Setup Python Environment for Data Science and Machine Learning on Visual Studio Code.

A definitive environment for data science and machine learning

Vatsal Bajaj
4 min readMar 9, 2021

Well, if you are in Data Science or Machine Learning industry you will probably know that setting up a definitive environment on a PC from scratch is a mess.

I personally feel if you are a beginner then you can face problems like creating a custom virtual environment or configuring your GPU with TensorFlow.

Most of the steps given here can also be done on your favorite editor, but I will stick to VS Code for this.

Well Data Science is a broad field you can wander from Statistics to Data Analysis to Machine learning to AI and much more. But this article is a bit more inclined towards Machine Learning.

Hardware Prerequisites-

If you don’t have a GPU don’t worry you can also run your ML algorithms on just CPU.

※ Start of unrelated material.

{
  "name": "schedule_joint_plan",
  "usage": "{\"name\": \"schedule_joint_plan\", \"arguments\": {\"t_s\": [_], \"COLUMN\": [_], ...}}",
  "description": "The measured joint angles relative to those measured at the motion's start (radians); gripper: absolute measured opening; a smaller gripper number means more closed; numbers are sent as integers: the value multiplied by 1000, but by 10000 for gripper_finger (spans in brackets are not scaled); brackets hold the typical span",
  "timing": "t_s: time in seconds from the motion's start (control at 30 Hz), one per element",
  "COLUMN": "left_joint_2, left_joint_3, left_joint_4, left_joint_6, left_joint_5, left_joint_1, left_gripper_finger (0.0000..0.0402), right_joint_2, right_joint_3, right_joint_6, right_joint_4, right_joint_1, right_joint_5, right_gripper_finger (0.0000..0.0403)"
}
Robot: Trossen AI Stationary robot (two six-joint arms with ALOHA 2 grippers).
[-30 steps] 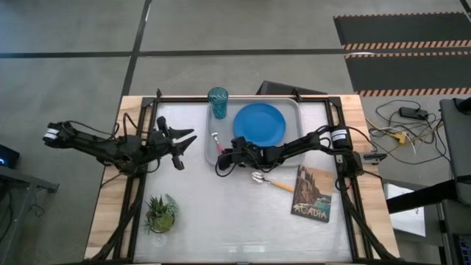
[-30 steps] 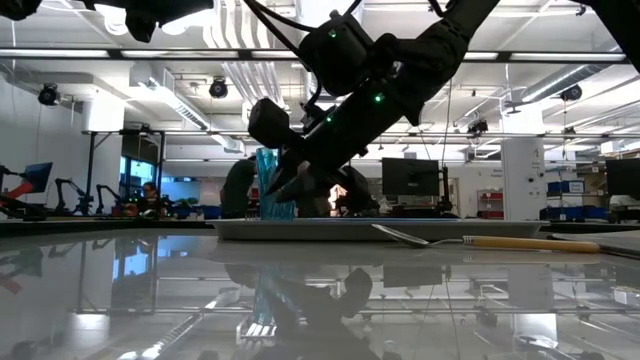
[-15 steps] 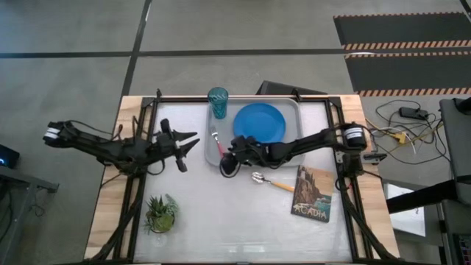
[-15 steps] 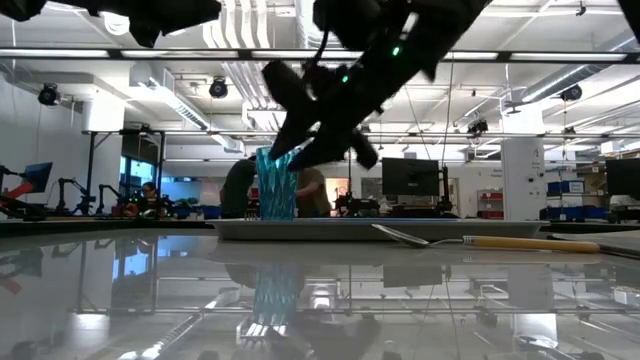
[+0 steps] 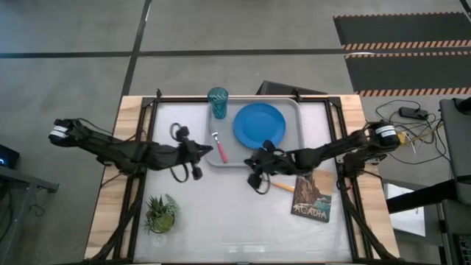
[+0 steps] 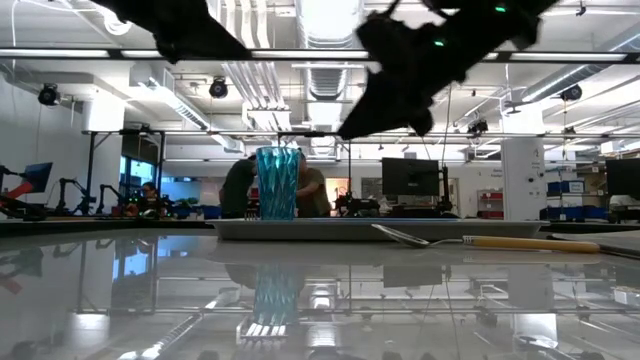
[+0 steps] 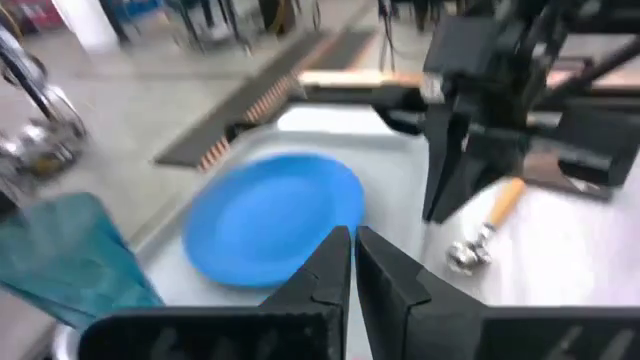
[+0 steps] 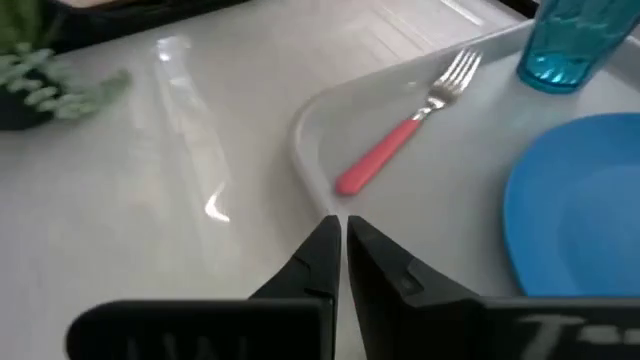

  1. CPU — A laptop or desktop PC - having CPU Intel Core i5 5th Gen (or higher) or with equivalent power.
  2. RAM — 8 GB is minimum, but 16 GB or higher will benefit you.
  3. (Advanced Users) GPU Requirements— NVIDIA GPU with 8 GB or 16 GB of RAM ,NVIDIA GPU Driver 450.0 and cuDNN SDK
  4. Operating System — MS Window 10 (x64 bit). Update your OS to latest version.

Overview of Table of Contents:-

  1. Setting Up Python or Anaconda.
  2. Installing Visual Studio Code and Extensions.
  3. Making a Custom Virtual Environment and Installing libraries and frameworks.
  4. (Only if you have CUDA installed)- Configuring TensorFlow to use GPU and CUDA

So let’s get started

Step 1 — Installing Python

First and foremost thing to do is installing the python3, I will recommend installing python 3.6 or 3.7 or LTS version.

Switching to the latest version will have bugs or doesn’t support all of your favorite libraries, but python has an active community, it will be resolved in no time. But go with 3.6 or 3.7 version

While installing make sure python is added to path. Make sure you tick the checkbox “Add Python 3.x to PATH”. If not it would cause errors while running your scripts or notebooks.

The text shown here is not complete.